EXERCISE DIRECTIONS: When the string "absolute" occurs in a line of the records, show that line.

****************************************

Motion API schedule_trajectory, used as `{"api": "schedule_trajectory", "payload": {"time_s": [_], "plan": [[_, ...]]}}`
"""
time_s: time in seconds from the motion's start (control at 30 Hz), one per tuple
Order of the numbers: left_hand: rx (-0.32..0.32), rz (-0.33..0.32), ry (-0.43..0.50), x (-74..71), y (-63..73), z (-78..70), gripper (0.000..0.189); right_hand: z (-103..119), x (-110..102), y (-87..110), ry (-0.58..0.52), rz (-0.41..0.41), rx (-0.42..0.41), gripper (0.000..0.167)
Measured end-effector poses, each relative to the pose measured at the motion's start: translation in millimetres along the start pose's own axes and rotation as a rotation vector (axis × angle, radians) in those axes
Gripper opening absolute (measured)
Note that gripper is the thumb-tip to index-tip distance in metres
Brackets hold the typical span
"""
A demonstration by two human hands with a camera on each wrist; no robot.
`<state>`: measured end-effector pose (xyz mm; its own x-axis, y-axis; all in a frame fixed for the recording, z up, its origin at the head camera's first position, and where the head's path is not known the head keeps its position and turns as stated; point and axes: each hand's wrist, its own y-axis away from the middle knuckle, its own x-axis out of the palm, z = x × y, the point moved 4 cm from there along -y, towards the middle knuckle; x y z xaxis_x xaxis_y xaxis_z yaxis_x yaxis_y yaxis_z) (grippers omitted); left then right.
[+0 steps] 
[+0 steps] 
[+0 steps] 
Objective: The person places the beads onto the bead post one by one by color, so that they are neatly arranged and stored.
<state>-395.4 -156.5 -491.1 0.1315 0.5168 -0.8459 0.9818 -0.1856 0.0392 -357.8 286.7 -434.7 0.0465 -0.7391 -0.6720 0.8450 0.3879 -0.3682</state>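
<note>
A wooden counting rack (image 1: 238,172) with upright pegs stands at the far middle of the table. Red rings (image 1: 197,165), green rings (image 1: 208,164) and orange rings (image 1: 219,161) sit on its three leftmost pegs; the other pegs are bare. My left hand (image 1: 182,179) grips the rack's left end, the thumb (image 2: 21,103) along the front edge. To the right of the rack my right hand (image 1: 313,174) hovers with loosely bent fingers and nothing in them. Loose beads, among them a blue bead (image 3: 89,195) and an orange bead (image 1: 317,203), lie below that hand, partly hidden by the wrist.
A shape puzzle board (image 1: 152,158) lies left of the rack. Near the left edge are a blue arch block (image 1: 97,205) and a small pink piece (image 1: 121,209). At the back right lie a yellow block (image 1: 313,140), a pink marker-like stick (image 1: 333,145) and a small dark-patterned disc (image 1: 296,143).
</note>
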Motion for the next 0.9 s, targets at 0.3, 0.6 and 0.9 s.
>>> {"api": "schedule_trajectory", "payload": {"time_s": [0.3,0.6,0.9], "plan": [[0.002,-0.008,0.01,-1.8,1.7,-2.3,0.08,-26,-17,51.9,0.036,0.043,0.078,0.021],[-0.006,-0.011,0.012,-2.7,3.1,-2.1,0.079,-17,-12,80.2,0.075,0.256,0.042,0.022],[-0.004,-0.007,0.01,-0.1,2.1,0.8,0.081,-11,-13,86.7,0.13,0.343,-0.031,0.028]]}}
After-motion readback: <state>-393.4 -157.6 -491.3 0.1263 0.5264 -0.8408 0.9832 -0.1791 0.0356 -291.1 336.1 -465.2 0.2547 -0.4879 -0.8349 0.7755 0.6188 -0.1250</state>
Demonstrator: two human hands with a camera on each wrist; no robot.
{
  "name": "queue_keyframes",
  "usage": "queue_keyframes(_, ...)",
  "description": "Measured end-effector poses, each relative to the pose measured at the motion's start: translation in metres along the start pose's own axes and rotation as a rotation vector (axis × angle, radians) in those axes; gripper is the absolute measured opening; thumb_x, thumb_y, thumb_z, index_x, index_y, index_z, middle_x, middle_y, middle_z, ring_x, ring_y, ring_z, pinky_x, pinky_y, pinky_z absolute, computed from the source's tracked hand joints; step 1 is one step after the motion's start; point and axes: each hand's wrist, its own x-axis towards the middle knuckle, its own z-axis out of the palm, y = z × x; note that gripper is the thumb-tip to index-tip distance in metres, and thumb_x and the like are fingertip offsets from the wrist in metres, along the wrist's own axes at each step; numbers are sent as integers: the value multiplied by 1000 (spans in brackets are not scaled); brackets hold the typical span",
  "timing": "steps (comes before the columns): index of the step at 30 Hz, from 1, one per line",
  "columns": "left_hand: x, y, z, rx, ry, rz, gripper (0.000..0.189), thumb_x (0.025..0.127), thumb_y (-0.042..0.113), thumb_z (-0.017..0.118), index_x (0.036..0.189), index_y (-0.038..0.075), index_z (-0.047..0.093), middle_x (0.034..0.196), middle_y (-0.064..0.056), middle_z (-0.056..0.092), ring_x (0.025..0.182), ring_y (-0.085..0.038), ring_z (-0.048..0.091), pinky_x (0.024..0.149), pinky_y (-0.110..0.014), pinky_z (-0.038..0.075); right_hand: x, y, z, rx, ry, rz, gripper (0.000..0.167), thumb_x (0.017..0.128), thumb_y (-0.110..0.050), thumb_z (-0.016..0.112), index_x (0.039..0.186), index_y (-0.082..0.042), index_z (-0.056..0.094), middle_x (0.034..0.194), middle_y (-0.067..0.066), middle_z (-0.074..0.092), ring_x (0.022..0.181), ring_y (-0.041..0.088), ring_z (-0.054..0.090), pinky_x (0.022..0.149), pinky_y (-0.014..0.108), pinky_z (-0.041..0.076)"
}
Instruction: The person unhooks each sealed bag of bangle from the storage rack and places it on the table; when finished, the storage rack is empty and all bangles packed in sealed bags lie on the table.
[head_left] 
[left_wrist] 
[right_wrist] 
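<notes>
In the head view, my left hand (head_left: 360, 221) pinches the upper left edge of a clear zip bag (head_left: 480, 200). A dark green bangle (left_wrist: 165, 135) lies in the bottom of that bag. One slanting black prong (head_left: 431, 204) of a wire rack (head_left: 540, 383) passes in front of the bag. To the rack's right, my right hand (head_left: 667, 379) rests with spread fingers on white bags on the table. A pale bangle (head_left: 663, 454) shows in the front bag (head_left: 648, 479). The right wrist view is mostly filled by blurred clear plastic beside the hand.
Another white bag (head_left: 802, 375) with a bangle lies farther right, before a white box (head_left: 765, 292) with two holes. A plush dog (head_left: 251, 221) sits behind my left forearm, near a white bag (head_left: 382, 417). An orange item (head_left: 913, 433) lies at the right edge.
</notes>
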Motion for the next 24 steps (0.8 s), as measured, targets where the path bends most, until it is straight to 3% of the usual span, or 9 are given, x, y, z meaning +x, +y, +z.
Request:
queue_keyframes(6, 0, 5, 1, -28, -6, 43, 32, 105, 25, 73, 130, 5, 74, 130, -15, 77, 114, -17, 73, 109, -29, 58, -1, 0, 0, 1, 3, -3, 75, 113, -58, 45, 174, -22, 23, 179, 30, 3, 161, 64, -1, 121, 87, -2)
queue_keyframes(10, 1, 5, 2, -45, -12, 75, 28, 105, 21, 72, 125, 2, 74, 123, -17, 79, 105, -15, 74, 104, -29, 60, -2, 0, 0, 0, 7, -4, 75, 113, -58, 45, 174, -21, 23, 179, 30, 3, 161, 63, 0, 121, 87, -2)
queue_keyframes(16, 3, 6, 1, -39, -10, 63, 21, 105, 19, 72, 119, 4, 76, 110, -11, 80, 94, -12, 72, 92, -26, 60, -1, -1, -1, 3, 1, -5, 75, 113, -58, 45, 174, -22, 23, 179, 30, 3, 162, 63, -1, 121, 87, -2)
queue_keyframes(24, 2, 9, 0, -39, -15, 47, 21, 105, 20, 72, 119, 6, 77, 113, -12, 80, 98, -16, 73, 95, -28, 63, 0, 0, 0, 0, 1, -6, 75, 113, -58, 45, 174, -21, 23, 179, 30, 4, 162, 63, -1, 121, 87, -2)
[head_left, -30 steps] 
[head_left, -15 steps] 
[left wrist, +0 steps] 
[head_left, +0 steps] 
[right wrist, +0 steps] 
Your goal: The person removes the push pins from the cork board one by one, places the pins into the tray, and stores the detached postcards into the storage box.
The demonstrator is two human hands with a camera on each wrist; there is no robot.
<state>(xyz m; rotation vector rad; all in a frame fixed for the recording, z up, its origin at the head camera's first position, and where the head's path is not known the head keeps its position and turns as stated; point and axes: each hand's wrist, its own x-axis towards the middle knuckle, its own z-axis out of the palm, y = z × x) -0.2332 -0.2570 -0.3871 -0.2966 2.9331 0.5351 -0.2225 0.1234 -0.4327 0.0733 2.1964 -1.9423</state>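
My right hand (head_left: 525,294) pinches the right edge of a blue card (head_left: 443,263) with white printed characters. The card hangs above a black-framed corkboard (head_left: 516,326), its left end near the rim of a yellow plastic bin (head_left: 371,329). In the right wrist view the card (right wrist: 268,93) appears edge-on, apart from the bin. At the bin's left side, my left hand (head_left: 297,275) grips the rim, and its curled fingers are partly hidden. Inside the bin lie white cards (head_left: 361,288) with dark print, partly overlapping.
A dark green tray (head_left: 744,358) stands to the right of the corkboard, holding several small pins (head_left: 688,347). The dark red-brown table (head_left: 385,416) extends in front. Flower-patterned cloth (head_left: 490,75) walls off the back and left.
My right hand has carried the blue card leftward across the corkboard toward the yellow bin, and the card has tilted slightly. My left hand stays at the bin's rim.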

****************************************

FINAL ANSWER:
Gripper opening absolute (measured)
  "description": "Measured end-effector poses, each relative to the pose measured at the motion's start: translation in metres along the start pose's own axes and rotation as a rotation vector (axis × angle, radians) in those axes; gripper is the absolute measured opening; thumb_x, thumb_y, thumb_z, index_x, index_y, index_z, middle_x, middle_y, middle_z, ring_x, ring_y, ring_z, pinky_x, pinky_y, pinky_z absolute, computed from the source's tracked hand joints; step 1 is one step after the motion's start; point and axes: each hand's wrist, its own x-axis towards the middle knuckle, its own z-axis out of the palm, y = z × x; note that gripper is the thumb-tip to index-tip distance in metres, and thumb_x and the like are fingertip offsets from the wrist in metres, along the wrist's own axes at each step; numbers are sent as integers: the value multiplied by 1000 (spans in brackets are not scaled); brackets hold the typical span",

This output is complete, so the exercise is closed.